● **PROBLEM STATEMENT**:
Images should be omitted while the rest of the data is duplicated exactly.

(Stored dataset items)
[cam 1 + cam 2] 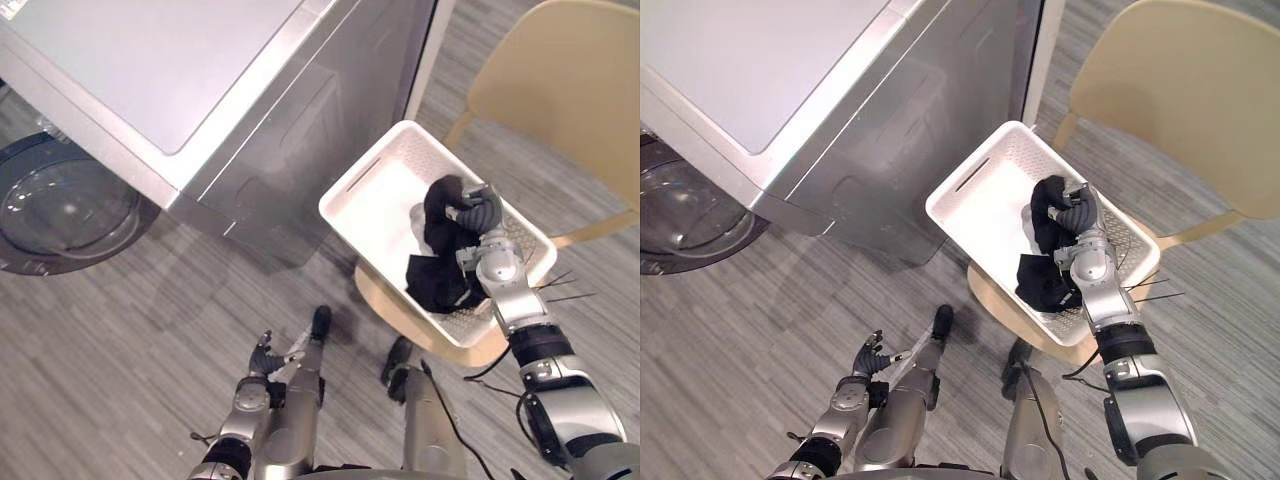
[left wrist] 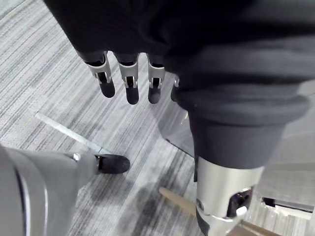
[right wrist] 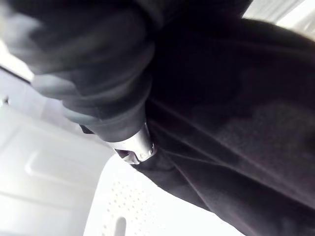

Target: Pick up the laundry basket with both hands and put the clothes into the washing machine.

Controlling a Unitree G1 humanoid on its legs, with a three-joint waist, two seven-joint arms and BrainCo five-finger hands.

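The basket (image 1: 375, 205) sits on the chair (image 1: 560, 90), right of the washing machine (image 1: 150, 60), its long axis running far-left to near-right. My right hand (image 1: 482, 212) reaches in from the near right, fingers curled into the black clothes (image 1: 437, 275). My left hand (image 1: 268, 358) hangs low at near left, fingers loose, empty.

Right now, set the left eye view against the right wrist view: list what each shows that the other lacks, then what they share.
The left eye view adds the washing machine, its round door, the tan chair under the white basket, and the left hand, open, low over the floor. The right wrist view adds the folds of the dark clothes close against the right hand. Shared: that hand on the clothes inside the basket.
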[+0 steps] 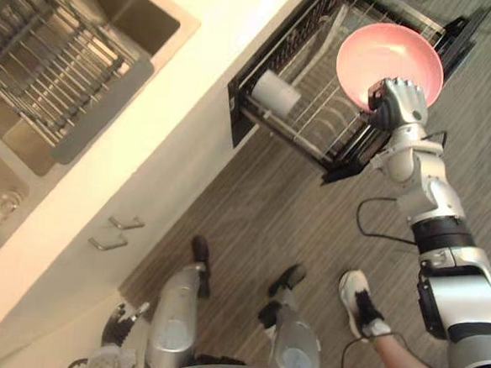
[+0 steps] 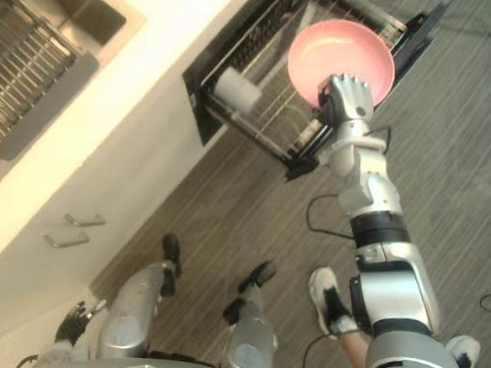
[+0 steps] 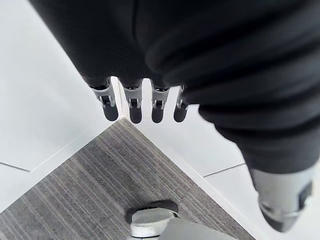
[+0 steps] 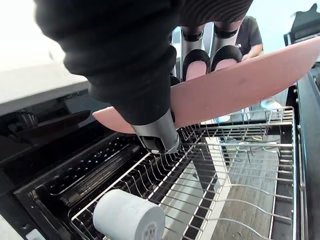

● **SOLUTION FOR THIS TASK**:
[cam 1 + cam 2] 
[left wrist] 
[right wrist] 

Target: Pick up the laundry basket with both hands and put the clothes into the washing machine.

Controlling a Unitree G1 humanoid on its legs, with a three-joint waist, two seven-joint arms and BrainCo five-finger hands.

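The basket (image 1: 375, 205) sits on the chair (image 1: 560, 90), right of the washing machine (image 1: 150, 60), its long axis running far-left to near-right. My right hand (image 1: 482, 212) reaches in from the near right, fingers curled into the black clothes (image 1: 437, 275). My left hand (image 1: 268, 358) hangs low at near left, fingers loose, empty.

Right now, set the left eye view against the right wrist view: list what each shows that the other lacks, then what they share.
The left eye view adds the washing machine, its round door, the tan chair under the white basket, and the left hand, open, low over the floor. The right wrist view adds the folds of the dark clothes close against the right hand. Shared: that hand on the clothes inside the basket.
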[+0 steps] 
[+0 steps] 
[+0 steps] 
[+0 steps] 

What this exercise required has been given in full.